Michael Jackson's Bad was one of the first CDs that I owned, alongside Actually by the Pet Shop Boys and Jody Watley's self-titled solo debut. As a 14-year-old drawn to the embarrassment of riches of electronic pop filling the airwaves, I wasn't impressed by the first single from Bad, the rather sappy ballad "I Just Can't Stop Loving You" with Siedah Garrett, but most of the rest of the album offset that first impression. Bad became a hot topic at school, and I can remember trying to work out the lyrics to "Smooth Criminal" with my friends: "Eddie are you walking? Are you walking? Are you walking, Eddie?"
File that one under famously misheard.
Those were the days when a big hit album could easily go four or five singles deep, and Bad went no less than seven, with five worthy chart toppers. And, in the U.S., some of the best tracks weren't even tapped as singles. In retrospect, the prescient "Leave Me Alone" seems like a no-brainer choice to have been one of the first few singles off Bad. Even if it was a CD-only bonus track, why leave it on the table and release an obviously weaker song, such as final single "Another Part of Me"? "Speed Demon," too, with its muscle and bluster, seems an obvious single.

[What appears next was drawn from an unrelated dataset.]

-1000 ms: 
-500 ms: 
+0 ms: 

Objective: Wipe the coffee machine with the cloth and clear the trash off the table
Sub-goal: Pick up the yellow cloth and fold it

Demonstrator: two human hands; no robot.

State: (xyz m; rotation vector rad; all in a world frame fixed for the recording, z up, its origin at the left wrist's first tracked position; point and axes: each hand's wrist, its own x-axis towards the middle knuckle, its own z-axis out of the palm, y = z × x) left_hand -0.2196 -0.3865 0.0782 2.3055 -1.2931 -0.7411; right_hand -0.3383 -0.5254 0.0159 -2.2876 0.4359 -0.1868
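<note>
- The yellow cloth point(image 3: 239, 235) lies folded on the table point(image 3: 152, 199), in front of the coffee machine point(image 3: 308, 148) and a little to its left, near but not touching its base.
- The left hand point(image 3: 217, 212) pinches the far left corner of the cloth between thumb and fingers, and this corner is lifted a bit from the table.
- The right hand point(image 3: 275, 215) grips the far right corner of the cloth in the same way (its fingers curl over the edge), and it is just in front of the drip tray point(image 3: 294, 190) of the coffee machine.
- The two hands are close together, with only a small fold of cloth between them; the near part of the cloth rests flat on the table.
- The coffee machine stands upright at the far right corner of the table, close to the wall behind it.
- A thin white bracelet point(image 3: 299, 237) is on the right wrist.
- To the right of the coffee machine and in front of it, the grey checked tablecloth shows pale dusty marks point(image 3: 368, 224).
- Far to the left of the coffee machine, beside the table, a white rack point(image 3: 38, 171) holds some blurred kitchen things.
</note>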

I can easily imagine the music video, with Jackson zooming around in sunshades at night on a motorcycle, working his "bad" routine.
While I certainly noticed "Beat It" and "Billie Jean" in the early 1980s (and they are arguably better songs than anything on Bad), I wasn't yet a music consumer, and that leaves 1991's Dangerous as the only other Jackson album I own. It was a peculiar mixed bag and overrun with the influence of "New Jack Swing," a style that I generally found underwhelming. Tracks like "Why You Wanna Trip On Me" and "Keep the Faith" simply felt like Jackson was trying way too hard, although "Who Is It" is a paranoid gem and "Jam" is hard-driving fun. With Nirvana's Nevermind following Dangerous at number one early in 1992, I associate the album with a time when the public was turning its back on the styles that I loved.
In a sign of how sharply his fortunes changed, I can't recall even hearing a single from 2001's Invincible on the radio. Anything is possible, but it's hard to believe there was another big hit in Jackson's future. I would love to have been proven wrong, though, and yesterday's loss feels as if a cornerstone of the world of pop has been yanked away.